The Kawésqar, also known as the Alacalufe, Kaweskar, Alacaluf or Halakwulup, are an indigenous people who live in Chilean Patagonia, specifically in the Brunswick Peninsula, and Wellington, Santa Inés, and Desolación islands northwest of the Strait of Magellan and south of the Gulf of Penas. Their traditional language is known as Kawésqar; it is endangered as few native speakers survive.

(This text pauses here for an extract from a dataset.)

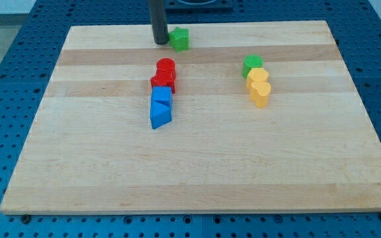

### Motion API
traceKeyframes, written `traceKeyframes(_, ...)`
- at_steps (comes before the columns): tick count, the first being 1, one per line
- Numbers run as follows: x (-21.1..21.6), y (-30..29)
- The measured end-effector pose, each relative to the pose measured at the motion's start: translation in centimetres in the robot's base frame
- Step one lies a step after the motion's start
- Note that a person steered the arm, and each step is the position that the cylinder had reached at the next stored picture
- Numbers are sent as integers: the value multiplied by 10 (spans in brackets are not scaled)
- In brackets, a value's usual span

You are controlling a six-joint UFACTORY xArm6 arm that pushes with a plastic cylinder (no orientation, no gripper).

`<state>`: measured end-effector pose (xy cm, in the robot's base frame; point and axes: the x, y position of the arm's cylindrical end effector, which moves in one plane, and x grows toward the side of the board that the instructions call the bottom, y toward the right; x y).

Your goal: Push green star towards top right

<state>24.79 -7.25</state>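
Observation:
The green star (180,39) lies near the board's top edge, a little left of centre. My tip (160,42) stands just to the star's left, touching or almost touching it. The dark rod rises from there out of the view's top.
Below the star a red cylinder (166,67) and a red block (162,81) sit above a blue cube (162,96) and a blue triangular block (160,116). At the right a green cylinder (252,65) tops a yellow block (257,76) and a yellow heart (261,94). The wooden board (197,165) rests on a blue pegboard table.

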Motion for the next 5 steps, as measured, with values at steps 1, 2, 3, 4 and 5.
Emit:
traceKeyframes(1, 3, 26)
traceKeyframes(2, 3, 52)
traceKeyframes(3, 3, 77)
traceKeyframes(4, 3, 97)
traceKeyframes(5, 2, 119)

It has been proposed that the Caucahue people known from colonial-era records either are ancient Kawésqar or came to merge with the Kawésqar.

Etymology
The English and other Europeans initially adopted the name that the Yaghan, a competing indigenous tribe whom they met first in central and southern Tierra del Fuego, used for these people: Alacaluf or Halakwulup (meaning "mussel eater" in the Yaghan language). Their own name for themselves (autonym) is Kawésqar.

Economy 
Like the Yahgan in southern Chile and Argentina, the Kawésqar were a nomadic seafaring people, called canoe-people by some anthropologists. They made canoes that were eight to nine meters long and one meter wide, which would hold a family and its dog. They continued this fishing, nomadic practice until the twentieth century, when they were moved into settlements on land. Because of their maritime culture, the Kawésqar have never farmed the land.

Population 

The total population of the Kawésqar was estimated not to exceed 5,000. They ranged from the area between the Gulf of Penas (Golfo de Penas) to the north and the Brecknock Peninsula (Península de Brecknock) to the south. Like other indigenous peoples, they suffered high fatalities from endemic European infectious diseases. Their environment was disrupted as Europeans began to settle in the area in the late 1880s.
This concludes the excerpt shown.